Het hof stelt verder vast dat de eerder geformuleerde uitgangspunten van toepassing zijn op deze zaak; zowel gelet op de bewezenverklaring als op het feit dat de verdachte voor artikel 138aa Sr een first offender is.
Het hof heeft acht geslagen op een de verdachte betreffend uittreksel Justitiële Documentatie d.d. 23 augustus 2023, waaruit blijkt dat de verdachte eerder onherroepelijk is veroordeeld voor het plegen van strafbare feiten.
Het hof is - alles afwegende - van oordeel dat een geheel voorwaardelijke gevangenisstraf van na te melden duur in combinatie met een geheel onvoorwaardelijke taakstraf van na te melden duur een passende en geboden reactie vormen.
Toepasselijke wettelijke voorschriften
Het hof heeft gelet op de artikelen 9, 14a, 14b, 14c, 22c, 22d, 63 en 138aa van het Wetboek van Strafrecht, zoals zij rechtens gelden dan wel golden.

BESLISSING

Het hof:
Vernietigt het vonnis waarvan beroep en doet opnieuw recht:
Verklaart bewezen dat de verdachte het tenlastegelegde zoals hiervoor overwogen heeft begaan.

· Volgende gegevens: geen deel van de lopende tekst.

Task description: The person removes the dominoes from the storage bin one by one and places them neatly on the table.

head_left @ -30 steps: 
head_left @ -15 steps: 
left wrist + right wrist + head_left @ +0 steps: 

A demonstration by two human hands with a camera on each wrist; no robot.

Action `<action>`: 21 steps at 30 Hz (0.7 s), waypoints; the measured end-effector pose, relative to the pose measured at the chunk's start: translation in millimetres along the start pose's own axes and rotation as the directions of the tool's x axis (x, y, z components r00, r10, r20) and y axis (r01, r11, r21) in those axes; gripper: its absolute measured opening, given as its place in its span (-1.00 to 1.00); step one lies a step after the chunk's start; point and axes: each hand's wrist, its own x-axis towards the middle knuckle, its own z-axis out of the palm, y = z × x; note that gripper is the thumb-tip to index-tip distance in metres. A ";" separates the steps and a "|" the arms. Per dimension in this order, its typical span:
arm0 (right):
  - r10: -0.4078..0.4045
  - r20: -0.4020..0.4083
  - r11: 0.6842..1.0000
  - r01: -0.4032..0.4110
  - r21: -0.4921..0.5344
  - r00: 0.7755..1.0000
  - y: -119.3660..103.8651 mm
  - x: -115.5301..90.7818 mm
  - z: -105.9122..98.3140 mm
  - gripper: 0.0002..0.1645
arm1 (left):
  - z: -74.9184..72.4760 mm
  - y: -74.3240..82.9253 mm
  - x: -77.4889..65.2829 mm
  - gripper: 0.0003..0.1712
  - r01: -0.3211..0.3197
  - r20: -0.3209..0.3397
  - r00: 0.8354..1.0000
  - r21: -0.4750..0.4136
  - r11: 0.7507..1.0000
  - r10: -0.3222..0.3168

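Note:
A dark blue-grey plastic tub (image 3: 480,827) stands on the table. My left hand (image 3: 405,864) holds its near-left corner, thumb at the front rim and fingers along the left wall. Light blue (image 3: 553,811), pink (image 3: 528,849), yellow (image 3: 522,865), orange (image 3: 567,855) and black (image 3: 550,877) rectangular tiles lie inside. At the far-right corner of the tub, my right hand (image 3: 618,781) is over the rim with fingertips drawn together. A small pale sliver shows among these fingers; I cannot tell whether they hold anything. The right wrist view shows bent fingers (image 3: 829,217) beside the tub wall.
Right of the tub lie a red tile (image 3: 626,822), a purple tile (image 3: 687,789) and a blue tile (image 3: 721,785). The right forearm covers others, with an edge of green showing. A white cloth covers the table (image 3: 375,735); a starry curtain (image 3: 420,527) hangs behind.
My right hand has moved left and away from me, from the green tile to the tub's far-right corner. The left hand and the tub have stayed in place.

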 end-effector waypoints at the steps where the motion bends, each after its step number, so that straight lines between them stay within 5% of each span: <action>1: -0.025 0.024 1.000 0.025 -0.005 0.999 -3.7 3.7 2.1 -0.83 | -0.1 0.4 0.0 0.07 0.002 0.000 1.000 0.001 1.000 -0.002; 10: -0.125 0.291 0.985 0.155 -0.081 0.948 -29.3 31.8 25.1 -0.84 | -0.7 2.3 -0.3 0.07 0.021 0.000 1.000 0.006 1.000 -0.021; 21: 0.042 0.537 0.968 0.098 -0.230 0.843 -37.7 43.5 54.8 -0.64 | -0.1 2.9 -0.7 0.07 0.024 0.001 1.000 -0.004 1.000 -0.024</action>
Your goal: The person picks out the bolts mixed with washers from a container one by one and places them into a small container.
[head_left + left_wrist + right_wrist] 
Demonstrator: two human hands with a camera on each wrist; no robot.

Verklaart niet bewezen hetgeen de verdachte meer of anders is tenlastegelegd dan hierboven is bewezenverklaard en spreekt de verdachte daarvan vrij.
Verklaart het bewezenverklaarde strafbaar, kwalificeert dit als hiervoor vermeld en verklaart de verdachte strafbaar.
Veroordeelt de verdachte tot een
gevangenisstrafvoor de duur van
2 (twee) maanden.
Bepaalt dat de gevangenisstraf niet ten uitvoer zal worden gelegd, tenzij de rechter later anders mocht gelasten omdat de verdachte zich voor het einde van een proeftijd van
2 (twee) jarenaan een strafbaar feit heeft schuldig gemaakt.
Veroordeelt de verdachte tot een
taakstrafvoor de duur van
120 (honderdtwintig) uren, indien niet naar behoren verricht te vervangen door
60 (zestig) dagen hechtenis.
Beveelt dat de tijd die door de verdachte vóór de tenuitvoerlegging van deze uitspraak in enige in artikel 27, eerste lid, van het Wetboek van Strafrecht bedoelde vorm van voorarrest is doorgebracht, bij de uitvoering van de opgelegde taakstraf in mindering zal worden gebracht, volgens de maatstaf van twee uren taakstraf per in voorarrest doorgebrachte dag, voor zover die tijd niet reeds op een andere straf in mindering is gebracht.
Dit arrest is gewezen door mr. R.M. Bouritius,
mr. L.C. van Walree en mr. W.S. Korteling, in bijzijn van de griffier mr. F.A. Janse.
Het is uitgesproken op de openbare terechtzitting van het hof van 18 september 2023.